Some demonstrators also cited the evidence of cables from the United States Embassy in Tunisia that were released by the anti-secrecy group WikiLeaks providing vividly detailed accounts of the first family’s self-enrichment and opulent lifestyle.
Tunisia’s youth finally has revolution on its mind (h/t Daily Dish)
The corruption, the bribes – we simply want to leave. We begin to apply to study in France, or Canada. It is cowardice, and we know it. Leaving the country to “the rest of them”. We go to France and forget, then come back for the holidays. Tunisia? It is the beaches of Sousse and Hammamet, the nightclubs and restaurants. A giant ClubMed.

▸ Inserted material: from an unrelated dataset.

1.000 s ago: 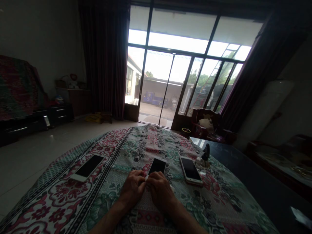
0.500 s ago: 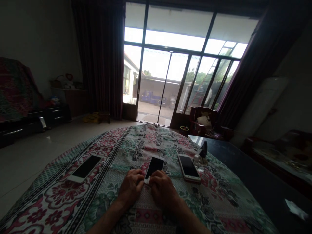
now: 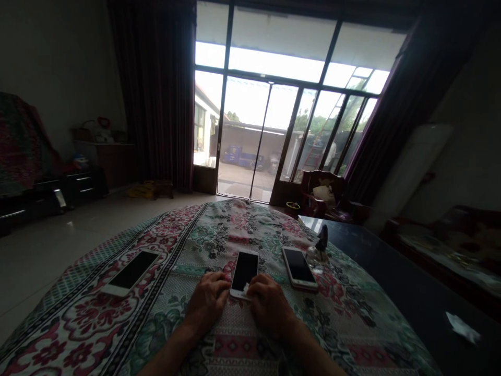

And for the first time, we see the opportunity to rebel, to take revenge on the “royal” family who has taken everything, to overturn the established order that has accompanied our youth. An educated youth, which is tired and ready to sacrifice all the symbols of the former autocratic Tunisia with a new revolution: the Jasmin Revolution – the true one.
It’s fascinating to see his description of schoolchildren furtively sharing proxy servers to get around the country’s censored Internet.
A timeline: Tunisian Government Dissolved: First Reactions.
Tunisian blogger Youssef Gaigi calls
it “unprecedented” and “a major shift in Tunisia’s history.” He
explains, “Ben Ali talked in the Tunisian dialect instead of Arabic for
the first time ever. … He spoke directly to the police forces and
ordered them not to shoot, unless in cases of self-defense. On the same
line he said a commission will investigate in the murders that
The report includes tweets and other material as they occurred.
One of the things I am inevitably reminded of is the student uprising in China that culminated in Tienanmen Square. At that time, I recall that a certain amount of information slipped through on the (infant at the time) Internet, but the real source was via fax lines which were ubiquitous and not quite as easily monitored by authorities. Information and pictures were smuggled out to sympathizers outside China and then distributed to the rest of the world.
In truth, I don’t think that twitter or Wikileaks “sparked” anything in Tunisia. The events there would very likely have occurred anyway. The people there were — and are — under incredible pressure. What twitter and Wikileaks did was bring our attention to Tunisia — put us in place to witness the sordidness of Tunisia’s government and the current process of its revolution. The information is flowing, not from the West to Tunisia: but the other way around, from Tunisia to us.